Она повернула голову в сторону беспредельной тьмы мастерской-лабиринта.
– Знаешь, я в детстве была лунатичкой. Просыпалась в другой комнате, например за креслом. Не знаю, что со мной творилось ночами. Куда я шла, что по дороге делала, как и почему оказывалась в новом месте.
– Зачем ты мне это говоришь?
Я опять увидел прямо перед собой, очень близко ее глаза, как будто слегка поблекшие от усталости. Она улыбнулась потрясающе красивой улыбкой.
Наверно, мне это снится, подумал я. Сон – лучшее объяснение тому, во что трудно поверить.
– Чтобы тебя успокоить. Чтобы снять постоянное напряжение. Как ты можешь так жить?
– Да, я постоянно живу в напряжении, хотя чаще всего без причины.
Я смотрел на ее грудь, и это доставляло мне почти болезненное наслаждение.
Она проследила за моим взглядом.
– Почему у тебя такая идеально округлая грудь?
– А это хорошо или плохо?
– Во всяком случае поразительно. Ты хоть знаешь, какая ты красивая?
Она внезапно рассмеялась, притянула мое лицо и поцеловала в губы.
– Спасибо, – сказала.
– Ты ведешь себя как американка.
– А откуда ты знаешь, как себя ведут американки?
– Догадываюсь.
Она помолчала, глядя в потолок, скрытый ночью.
– Я несколько лет прожила в Америке. У отца.
– Слушай, я могу тебе верить?
– Если хочешь, можешь.
Вдруг загремели выстрелы, кто-то кричал в той стороне, где была река.
– Тогда, по крайней мере, скажи, как тебя зовут.
– Разве без этого нельзя обойтись? Пусть будет как есть.
– Может, ты стесняешься своего имени?
– Возможно.
– Придумаем тебе понос.
– Зачем. Меня зовут Люба.
– Люба? Странное имя. Уменьшительное?
– Нет. Полное. Это отец придумал.
– А чем занимался твой отец?
– Ох, он был юрист. Тебе обязательно нужно меня мучить? Ты ужасно подозрительный.
– Да, я подозрительный. И одновременно наивный. Это мои особые приметы.
– Я тебя знаю тысячу лет. Однажды даже тебе подмигнула, но ты не заметил, потому что разговаривал сам с собой. И это мне тоже понравилось.
Я вдруг подумал, что все не так уж плохо.
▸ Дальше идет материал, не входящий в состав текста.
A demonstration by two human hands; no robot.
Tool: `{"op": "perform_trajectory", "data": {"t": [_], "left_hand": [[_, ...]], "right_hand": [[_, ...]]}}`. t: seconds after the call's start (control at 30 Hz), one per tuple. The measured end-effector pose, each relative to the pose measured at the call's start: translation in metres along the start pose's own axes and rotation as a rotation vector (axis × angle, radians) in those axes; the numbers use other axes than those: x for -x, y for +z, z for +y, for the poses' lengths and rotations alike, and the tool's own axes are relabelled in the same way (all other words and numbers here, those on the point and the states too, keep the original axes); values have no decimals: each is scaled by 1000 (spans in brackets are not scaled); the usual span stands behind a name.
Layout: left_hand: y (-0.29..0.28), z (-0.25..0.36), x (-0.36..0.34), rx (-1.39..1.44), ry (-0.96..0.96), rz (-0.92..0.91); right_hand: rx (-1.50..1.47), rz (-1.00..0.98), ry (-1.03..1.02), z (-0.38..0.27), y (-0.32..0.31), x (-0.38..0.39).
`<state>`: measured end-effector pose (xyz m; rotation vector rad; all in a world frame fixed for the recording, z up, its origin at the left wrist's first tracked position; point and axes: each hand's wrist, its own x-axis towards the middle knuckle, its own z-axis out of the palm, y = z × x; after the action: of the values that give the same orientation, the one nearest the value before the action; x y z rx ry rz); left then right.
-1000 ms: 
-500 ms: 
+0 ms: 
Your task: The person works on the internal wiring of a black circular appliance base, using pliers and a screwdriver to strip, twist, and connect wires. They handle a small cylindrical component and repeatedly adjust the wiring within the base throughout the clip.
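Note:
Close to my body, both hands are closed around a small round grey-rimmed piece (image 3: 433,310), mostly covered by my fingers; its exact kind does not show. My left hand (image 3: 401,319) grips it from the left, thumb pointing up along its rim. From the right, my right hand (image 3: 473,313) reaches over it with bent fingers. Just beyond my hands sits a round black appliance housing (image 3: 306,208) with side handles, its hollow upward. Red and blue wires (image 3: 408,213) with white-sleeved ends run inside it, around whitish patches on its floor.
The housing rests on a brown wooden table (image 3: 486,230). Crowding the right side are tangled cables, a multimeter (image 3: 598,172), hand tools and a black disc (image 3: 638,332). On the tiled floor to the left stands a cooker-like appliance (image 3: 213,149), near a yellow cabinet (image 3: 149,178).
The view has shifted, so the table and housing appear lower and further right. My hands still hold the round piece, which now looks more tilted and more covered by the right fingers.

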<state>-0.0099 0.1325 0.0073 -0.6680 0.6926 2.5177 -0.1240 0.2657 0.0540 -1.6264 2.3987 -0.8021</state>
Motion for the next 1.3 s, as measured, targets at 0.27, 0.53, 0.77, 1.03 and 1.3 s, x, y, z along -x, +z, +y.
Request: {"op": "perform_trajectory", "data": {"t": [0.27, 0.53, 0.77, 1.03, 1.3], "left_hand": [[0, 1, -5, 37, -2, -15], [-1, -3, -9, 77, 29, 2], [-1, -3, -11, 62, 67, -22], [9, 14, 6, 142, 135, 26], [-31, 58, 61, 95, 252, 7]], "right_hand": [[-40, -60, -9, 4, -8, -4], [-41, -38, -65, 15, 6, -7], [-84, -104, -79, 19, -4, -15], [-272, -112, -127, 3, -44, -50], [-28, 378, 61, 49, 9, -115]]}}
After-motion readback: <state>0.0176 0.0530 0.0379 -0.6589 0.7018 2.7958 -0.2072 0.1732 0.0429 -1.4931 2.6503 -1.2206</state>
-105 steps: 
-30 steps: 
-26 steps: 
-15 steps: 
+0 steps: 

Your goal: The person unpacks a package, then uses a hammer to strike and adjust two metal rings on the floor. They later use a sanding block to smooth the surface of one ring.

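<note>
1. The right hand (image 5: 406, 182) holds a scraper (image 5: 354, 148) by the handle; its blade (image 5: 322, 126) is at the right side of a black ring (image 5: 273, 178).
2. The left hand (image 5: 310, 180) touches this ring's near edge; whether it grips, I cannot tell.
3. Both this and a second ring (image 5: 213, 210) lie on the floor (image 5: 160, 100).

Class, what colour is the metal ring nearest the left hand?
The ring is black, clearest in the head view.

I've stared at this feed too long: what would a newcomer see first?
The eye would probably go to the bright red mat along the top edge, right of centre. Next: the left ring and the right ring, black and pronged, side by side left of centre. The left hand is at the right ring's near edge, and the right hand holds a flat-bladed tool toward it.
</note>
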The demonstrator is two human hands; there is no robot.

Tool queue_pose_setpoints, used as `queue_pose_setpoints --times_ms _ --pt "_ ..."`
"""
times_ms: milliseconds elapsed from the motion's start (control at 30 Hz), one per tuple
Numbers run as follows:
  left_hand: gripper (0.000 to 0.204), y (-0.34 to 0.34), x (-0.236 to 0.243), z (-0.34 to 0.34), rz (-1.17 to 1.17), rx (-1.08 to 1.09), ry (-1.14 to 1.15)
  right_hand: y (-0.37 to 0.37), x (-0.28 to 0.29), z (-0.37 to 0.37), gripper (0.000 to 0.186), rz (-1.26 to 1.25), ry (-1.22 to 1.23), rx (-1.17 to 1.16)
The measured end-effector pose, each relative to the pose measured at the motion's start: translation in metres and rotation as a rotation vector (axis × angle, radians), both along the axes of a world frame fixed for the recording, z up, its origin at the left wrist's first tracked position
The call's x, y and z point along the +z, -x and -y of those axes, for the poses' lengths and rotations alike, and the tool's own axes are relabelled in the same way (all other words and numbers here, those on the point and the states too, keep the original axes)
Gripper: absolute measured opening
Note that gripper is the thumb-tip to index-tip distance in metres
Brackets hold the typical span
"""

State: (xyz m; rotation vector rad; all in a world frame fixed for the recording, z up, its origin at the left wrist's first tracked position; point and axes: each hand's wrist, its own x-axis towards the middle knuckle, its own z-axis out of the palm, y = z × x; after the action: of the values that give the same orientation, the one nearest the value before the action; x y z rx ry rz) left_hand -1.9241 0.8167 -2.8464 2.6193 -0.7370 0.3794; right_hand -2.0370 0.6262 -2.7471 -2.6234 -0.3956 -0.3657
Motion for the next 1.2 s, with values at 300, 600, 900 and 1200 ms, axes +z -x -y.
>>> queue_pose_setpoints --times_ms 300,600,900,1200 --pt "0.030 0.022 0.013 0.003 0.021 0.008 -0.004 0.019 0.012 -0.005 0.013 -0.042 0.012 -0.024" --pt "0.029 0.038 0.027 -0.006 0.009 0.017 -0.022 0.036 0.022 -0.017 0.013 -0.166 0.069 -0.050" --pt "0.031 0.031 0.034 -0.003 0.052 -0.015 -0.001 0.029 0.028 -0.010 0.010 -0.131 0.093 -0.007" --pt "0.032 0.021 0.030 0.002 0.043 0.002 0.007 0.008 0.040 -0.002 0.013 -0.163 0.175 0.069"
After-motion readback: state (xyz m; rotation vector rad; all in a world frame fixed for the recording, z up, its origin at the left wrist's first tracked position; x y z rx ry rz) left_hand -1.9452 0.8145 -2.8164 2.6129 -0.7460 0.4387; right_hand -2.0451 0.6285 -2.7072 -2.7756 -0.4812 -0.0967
Провел ладонью по ее груди, а она, с рассыпавшимися вокруг лица волосами, похожая на самую обыкновенную икону, нет, не обыкновенную, а такую, какой еще никто не написал, улыбнулась, и мне ужасно захотелось крикнуть, крикнуть так, чтобы услышали на другом берегу Вислы.
И я опять стал ее ласкать, а она говорила: «Ну ладно, ладно, ты уже себя показал», – и так мы заснули, ничем не укрытые, прижавшиеся друг к другу, как муж и жена.
Разбудили меня голоса толпы – опять какое-то сборище или демонстрация. Я с удивлением смотрел на незнакомые черные стены и редкий лес деревянных балок, нестройными рядами убегающих в темноту, сквозь которую робко пробивался рассвет. Затем увидел над собой окно, а за ним стайку голубей, воркующих около водосточной трубы. Одни что-то искали в жестяном желобе, другие чистили перья или сцеплялись клювами, то ли ссорясь, то ли милуясь.
Я опустил глаза и увидел – но не рядом с собой, а чуть поодаль – спящую Любу. Сверху лежало какое-то покрывало или пестрое лоскутное одеяло. Она вставала ночью, чтобы нас укрыть, подумал я. Как она красиво спит.
Я ждал затаив дыхание, что она застонет во сне или шмыгнет носом и от этого станет чуточку более простой и обыденной. Но она спала, как птица, то есть так, как по нашим представлениям должны спать птицы. Розовая серость, а точнее, легкая розовая тень лежала на ее щеках, длиннющие ресницы не шевелились, губы были слегка приоткрыты, будто у этой молодой, хотя на самом деле не такой уж и молодой женщины застряла под языком конфетка. Я смотрел на нее с неким подобием гордости, но и со страхом.
Чересчур красива она была, чересчур необычайна для меня, для моей судьбы и дикой ситуации, в которую я попал.
Я коснулся ее волос и снова испытал потрясение. Они были и холодные, как весенние травы, и теплые, как осенние колосья, тонкие и жесткие, живые и неживые, вызывающие необъяснимую тревогу, странные перебои сердца, безудержное желание завладеть этой девушкой, этой женщиной навсегда.
Она открыла один глаз. В нем немедленно отразился восход солнца, да, полностью восход солнца, хотя это и кажется невозможным.
Я увидел весь ежедневный ритуал пробуждения дня в ее еще спящем зрачке.
– Что случилось? – шепотом спросила она.
– Ничего. Я проснулся и на тебя смотрю.
– Ох, не люблю, чтобы на меня смотрели, когда я сплю.
– Да ведь ты спишь так красиво, как никто на свете.
Она улыбнулась и прикрыла ресницами глаза.